The metrics are for North American mountain resorts, and exclude Perisher in Australia and VR's urban resorts. They are adjusted to include results from Stevens Pass and Triple Peaks, LLC, as if both were owned by VR in both years, and adjusted to eliminate the impact of foreign currency for Whistler Blackcomb's results.

VR noted that revenues were up in several profit centers, from ski school (up 9.5 percent) to dining (up 14.8 percent).

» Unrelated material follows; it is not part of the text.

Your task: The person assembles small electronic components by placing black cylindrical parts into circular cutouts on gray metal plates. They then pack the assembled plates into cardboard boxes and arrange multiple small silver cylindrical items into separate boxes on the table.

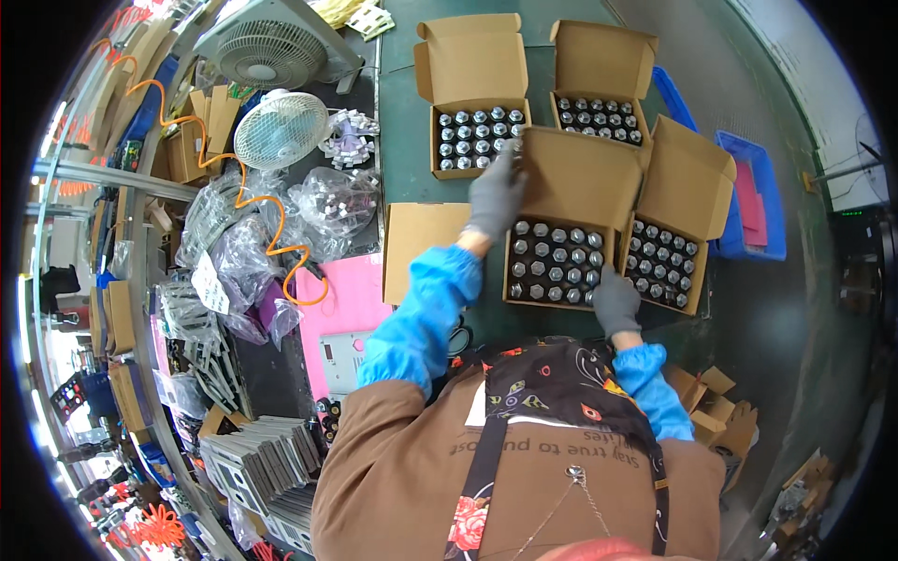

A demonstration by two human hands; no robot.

Total lift ticket revenue, including an allocation of season pass revenue, was up 12.2 percent.

Commenting on the ski season to date, VR CEO Rob Katz said, "It is great to see the growth across our business this season ... Improved conditions across our western U.S. resorts helped drive a strong rebound in visitation and spending, particularly during the key holiday weeks.

"However, despite the good conditions, our destination guest visitation was much lower than anticipated in the pre-holiday period, particularly Dec. 1 through Dec. 21. We believe this was driven by destination guests' concerns from two prior years of poor pre-holiday conditions at our U.S. resorts, and we did not see the pickup in short-term bookings we had expected.

"Results over the holidays were in line with our expectations across our resorts, except at Whistler Blackcomb and our Tahoe resorts, which had results below our expectations primarily driven by increased weather variability ... and lower than expected destination and international visitation."

Katz said the forecast cut for the full-year profit comes "primarily as a result of missing our expectations in the pre-holiday period."

VR's report raises several questions about the company and the industry as a whole. Why didn't destination visitors show up in expected numbers during the Dec. 1-21 period? Has Alterra and its Ikon Pass peeled off some of VR's former destination guests? Did the stock market’s recent correction spook destination visitors/investors and keep them at home? Is the missed forecast a symptom of a broader nationwide slowdown in destination visits?

The uncertainty about the report dinged VR's stock price, which had already declined significantly after its first quarter 2019 results, released Dec. 7, came in below analysts' expectations. After briefly topping $300 a share in September and sitting above $280 a share in late November, the share price today sits around $190.